Prototyping is difficult enough...no need to have an inadequate part to further obscure your data! Here's how non-real-engineers (biologist and computer scientist) craft a perfect part for prototype tests from random supplies around the lab (Foam + tape = no good. Cork tile = no good. Cork tile + foam + tape + more tape = perfect fit). Here's to more certain reproducibility!
This video demonstrates the general idea behind our experiment: the more dye present in sample, the brighter the sample fluoresces, or "glows". Further, this shows that adjusting the amount of calcium in the sample will also change the brightness.
Below is a video that captures the first qualitative fluorescence intensity data of our bone cell cultures. In simple words, here's what's happening: the smaller plastic well plate in the center of the video, which appears to be glowing, contains osteoblast bone cells. This plate sits on top of a UV-table that shines UV-light onto the bone cells. Our biology team members loaded the cells with a special dye called Indo-1...this dye is the key to our whole experiment! When exposed to UV-light (like the sun), the Indo-1 dye fluoresces (or lights up) and emits a wavelength of light that's visible to the human eye. In this video, only a small number of cells are in the wells...about 200,000...which makes things a bit hard to see on video. On board the flight, we expect to have well over 1 million cells!
When the bone cells "light up" or fluoresce, they emit two particular wavelengths of light that we're interested in measuring. In order to capture this light intensity, we use light sensors called photodiodes. In simple words, here's how it works: shine a light at the photodiode and watch the sensor's voltage output increase. Here's a video below demonstrating two photodiodes in action. The sensors are wired into the sides of our first instrument prototype assembly.

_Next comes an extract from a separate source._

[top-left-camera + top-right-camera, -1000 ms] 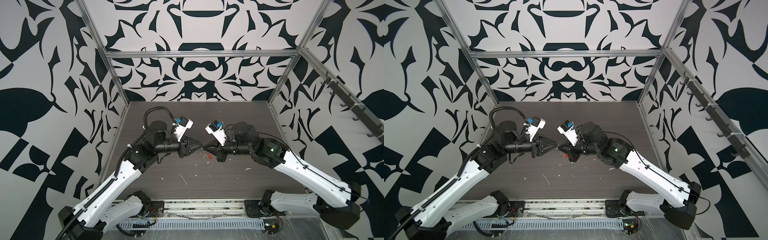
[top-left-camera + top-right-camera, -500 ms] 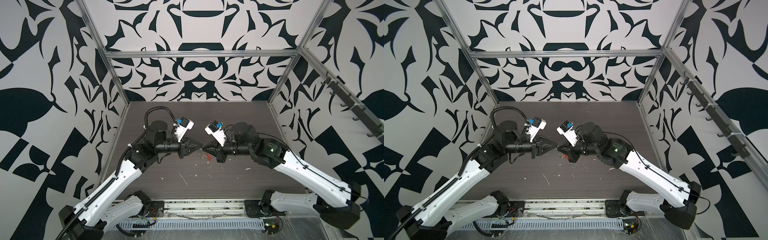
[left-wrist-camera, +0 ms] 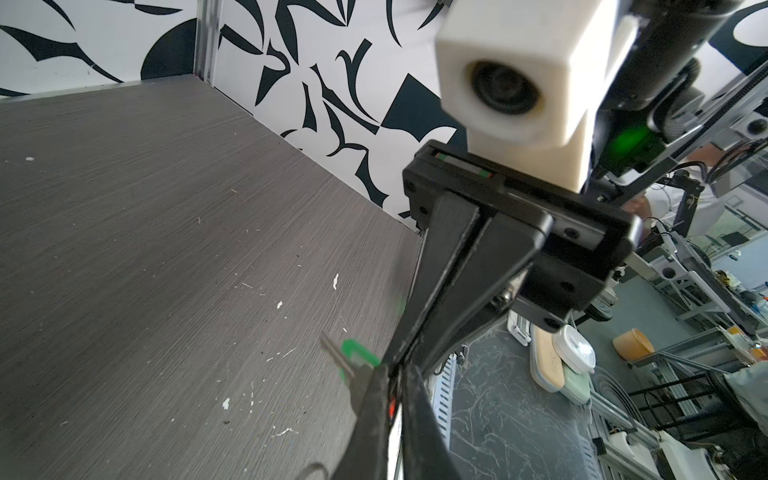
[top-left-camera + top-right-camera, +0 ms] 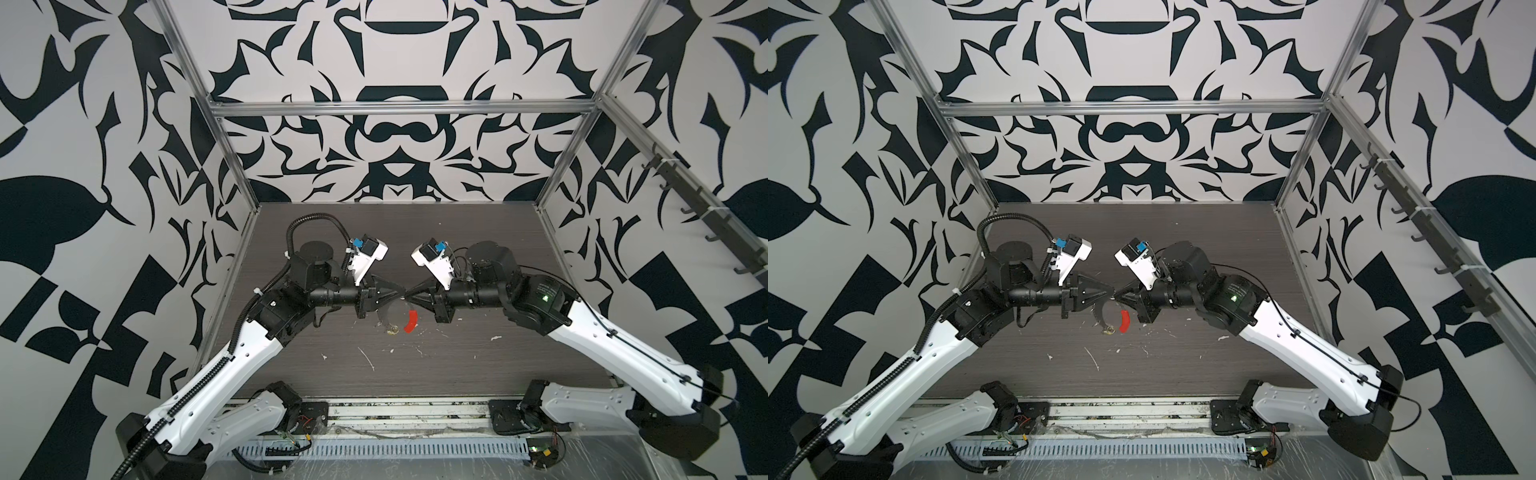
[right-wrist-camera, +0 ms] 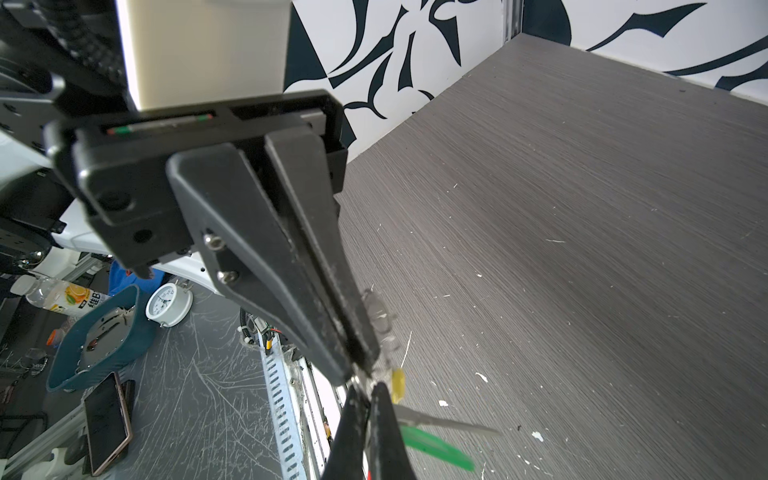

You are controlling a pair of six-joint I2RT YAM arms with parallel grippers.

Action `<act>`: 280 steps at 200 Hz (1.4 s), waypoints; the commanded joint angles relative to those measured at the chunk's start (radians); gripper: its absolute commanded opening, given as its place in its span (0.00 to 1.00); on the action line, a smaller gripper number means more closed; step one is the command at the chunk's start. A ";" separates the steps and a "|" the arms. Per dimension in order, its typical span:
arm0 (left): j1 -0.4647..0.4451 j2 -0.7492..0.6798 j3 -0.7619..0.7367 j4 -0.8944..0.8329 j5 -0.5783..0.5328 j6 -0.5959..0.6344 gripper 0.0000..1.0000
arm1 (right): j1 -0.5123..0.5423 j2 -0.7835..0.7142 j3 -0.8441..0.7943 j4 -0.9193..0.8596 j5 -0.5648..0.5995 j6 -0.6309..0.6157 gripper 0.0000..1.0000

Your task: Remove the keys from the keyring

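Plainly, the keyring (image 4: 410, 322) hung in the air over the middle of the tabletop (image 4: 457, 249), its red end section dangling below the two tool tips. Both keys seemed to be on it: the green key (image 3: 356, 358) stuck out sideways right at the tips, and the yellow key (image 5: 397, 384) sat just beside them. As far as the wrist views let me judge, you had the right tool (image 4: 411, 293) closed on the keyring's upper end. The left tool (image 4: 400, 294) was closed tight, nose to nose with it, at the green key's head; whether it pinched the tag, its small loop or the ring wire, I could not tell. The step in hand looked like working the green key off. To do that well, you needed the right tool as a fixed anchor while the left fed the loop round the wire toward its split end. Turning was better than tugging, since a straight pull would only drag the whole bunch or slip the grip. Small moves suited it, and working low over the tabletop meant a freed key would not bounce away.
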 commanded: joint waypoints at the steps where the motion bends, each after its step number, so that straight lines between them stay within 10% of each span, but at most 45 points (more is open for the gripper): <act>1: -0.006 -0.007 0.007 -0.008 0.006 -0.006 0.01 | 0.000 -0.019 0.026 0.097 -0.017 0.012 0.00; 20: -0.006 -0.007 0.006 0.007 0.003 -0.013 0.00 | 0.000 -0.016 0.030 0.103 -0.018 0.017 0.01; 49: -0.006 -0.038 -0.009 0.032 -0.017 -0.011 0.00 | 0.000 -0.061 0.003 0.107 0.040 -0.005 0.32; 118: -0.006 -0.075 0.009 0.020 -0.036 -0.012 0.00 | -0.001 -0.181 -0.127 0.171 0.155 -0.040 0.44; 280: -0.006 -0.131 -0.042 0.116 0.035 -0.045 0.00 | -0.015 -0.179 -0.248 0.455 -0.181 -0.012 0.33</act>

The Arbiter recently covered a front-page story on the Oxford bone cell research lab at Boise State, where our team members Stephanie, Dawn, and Ben conduct bone cell research:
Bones are constantly undergoing a process called bone remodeling, which is the process where osteoclasts (a type of bone cell) chew away at old bone and osteoblasts (another type of bone cell). Biological sciences Professor Julia Oxford, Ph.D, is heading a research team to investigate the details of this process at the molecular level, hopefully leading to drug therapies that can help reverse or prevent bone density loss, like when astronauts come back to Earth. After all, this bone remodeling is effected by outside forces — namely, gravity.
The past few weeks our team has traversed the beginning stages of our research: engineering design challenge, meetings, new team members in, new team members out, meetings, requirements revision, project timeline development, meetings, and a first visit to the lab where our biologists will be culturing bone cells for our experiment. We've also had some meetings :)

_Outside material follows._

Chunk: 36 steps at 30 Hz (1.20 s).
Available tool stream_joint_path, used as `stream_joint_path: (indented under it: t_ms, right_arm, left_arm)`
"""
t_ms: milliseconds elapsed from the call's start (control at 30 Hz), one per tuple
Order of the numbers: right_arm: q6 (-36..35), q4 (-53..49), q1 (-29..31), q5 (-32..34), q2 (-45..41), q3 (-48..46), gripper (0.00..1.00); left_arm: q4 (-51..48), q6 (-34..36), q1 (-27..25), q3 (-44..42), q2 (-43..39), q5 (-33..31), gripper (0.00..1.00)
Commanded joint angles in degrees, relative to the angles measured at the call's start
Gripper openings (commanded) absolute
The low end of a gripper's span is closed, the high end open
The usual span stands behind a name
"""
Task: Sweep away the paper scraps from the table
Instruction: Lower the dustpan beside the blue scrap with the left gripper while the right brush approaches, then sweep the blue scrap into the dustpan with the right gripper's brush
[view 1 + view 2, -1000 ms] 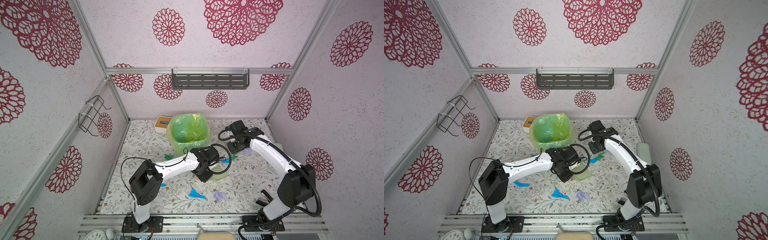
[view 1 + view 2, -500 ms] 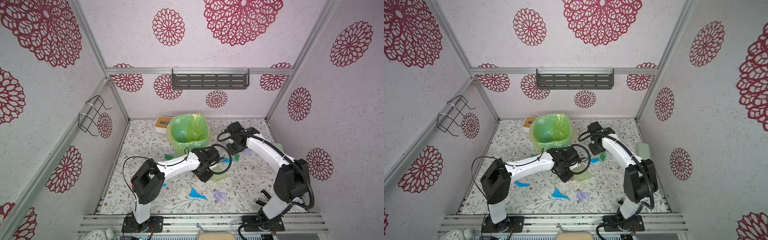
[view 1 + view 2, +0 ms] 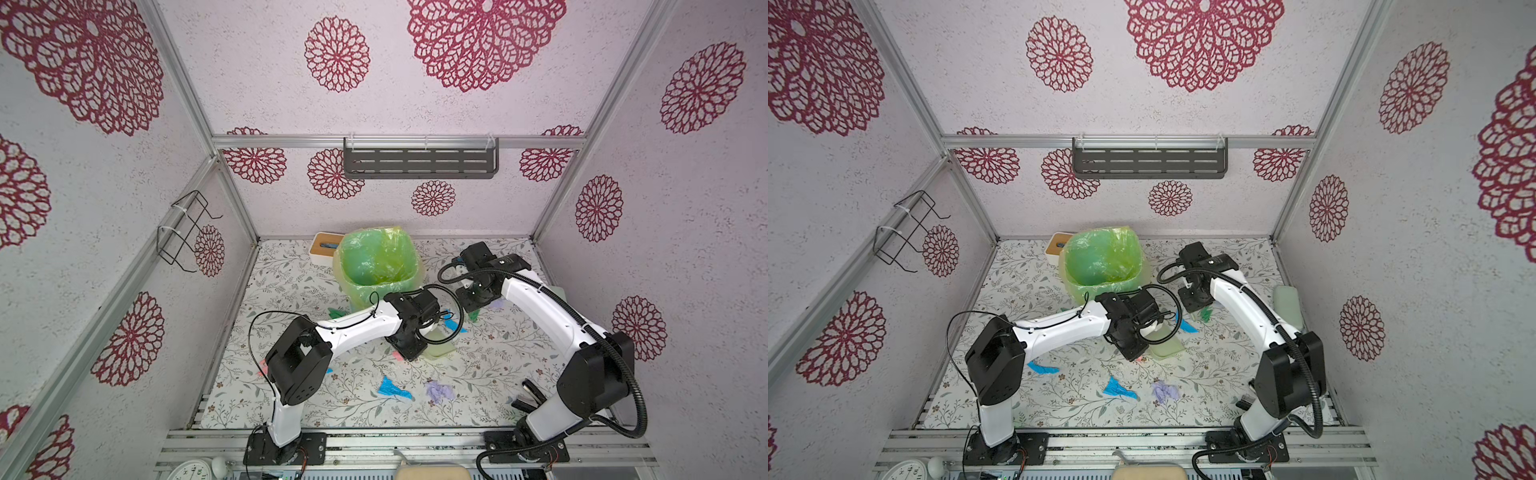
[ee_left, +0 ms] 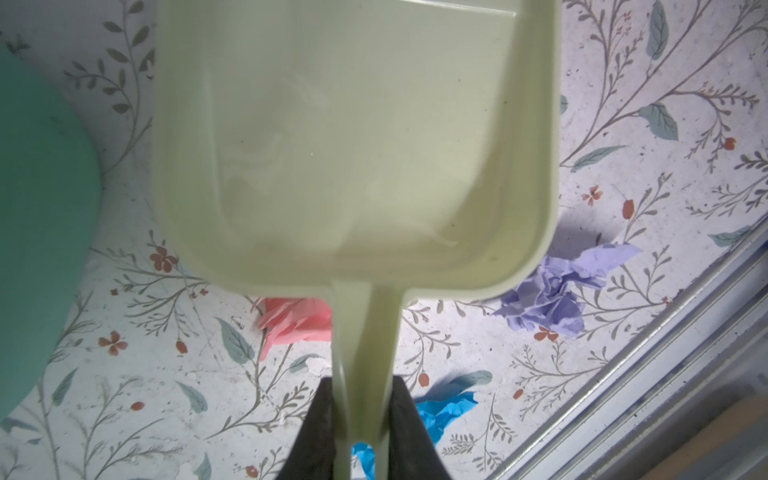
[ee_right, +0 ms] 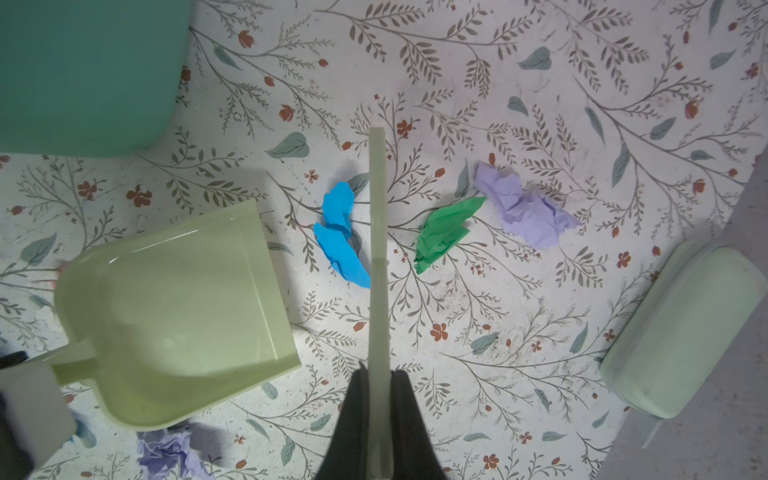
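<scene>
The left gripper (image 4: 361,390) is pinched on the handle of a pale green dustpan (image 4: 353,145). The right gripper (image 5: 378,376) is pressed together on a thin pale stick (image 5: 377,232) that points out over the table (image 5: 540,104).

In both top views the pan (image 3: 438,351) sits at mid-frame, below the green-lined bin (image 3: 361,291). Whether its lip touches the table cannot be told. The right claw is just right of the bin, above and right of the pan.

The paper scraps are scattered on the table:
- A blue scrap (image 5: 340,237) lies between the pan's open lip and the stick, just beside the stick.
- A green scrap (image 5: 444,232) and a lilac scrap (image 5: 523,208) lie on the stick's far side, so the stick stands between them and the pan.
- A pink scrap (image 4: 295,320) is tucked against the handle at the pan's back edge, partly covered by it.
- Another lilac scrap (image 3: 438,390) and a blue one (image 3: 390,388) lie lower mid-frame, behind the pan.
- One more blue scrap (image 3: 1042,368) shows at lower left, beside the left arm, and a green bit (image 3: 334,312) below the bin.

The left arm's cable loop (image 3: 457,316) crosses over the blue scrap by the pan. A pale case (image 3: 1287,307) lies at the table's right edge, and a white box (image 3: 326,249) stands upper left of the bin.
</scene>
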Motion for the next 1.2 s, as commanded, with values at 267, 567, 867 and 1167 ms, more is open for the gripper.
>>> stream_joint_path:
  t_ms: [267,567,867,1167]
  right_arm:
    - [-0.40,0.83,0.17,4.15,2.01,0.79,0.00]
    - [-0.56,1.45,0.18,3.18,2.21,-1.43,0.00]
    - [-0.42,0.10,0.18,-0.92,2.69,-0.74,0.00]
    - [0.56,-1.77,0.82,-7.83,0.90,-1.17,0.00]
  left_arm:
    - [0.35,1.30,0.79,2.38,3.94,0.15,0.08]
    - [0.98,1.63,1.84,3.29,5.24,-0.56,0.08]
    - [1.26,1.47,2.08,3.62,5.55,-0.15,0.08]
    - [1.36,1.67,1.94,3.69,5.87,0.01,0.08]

Check out some inside images and video of the engineers' visit to the life science side of campus:
A view of the bottles, fluid tubes, and biological instrumentation nest in the Oxford Lab.
This is exactly what you'd expect...a microscope (Jake had a hard time figuring out how to use even the more well known biological devices—he'll stick to computers)!
Much thanks to Boise State's wonderful communications and marketing specialist, Erin Ryan, for an early press release:
Boise State students and faculty are gearing up for one of the greatest educational adventures on the planet — or off, as the case may be . . . The foundation of their study is the serious issue of bone density loss suffered by astronauts who endure long periods of weightlessness.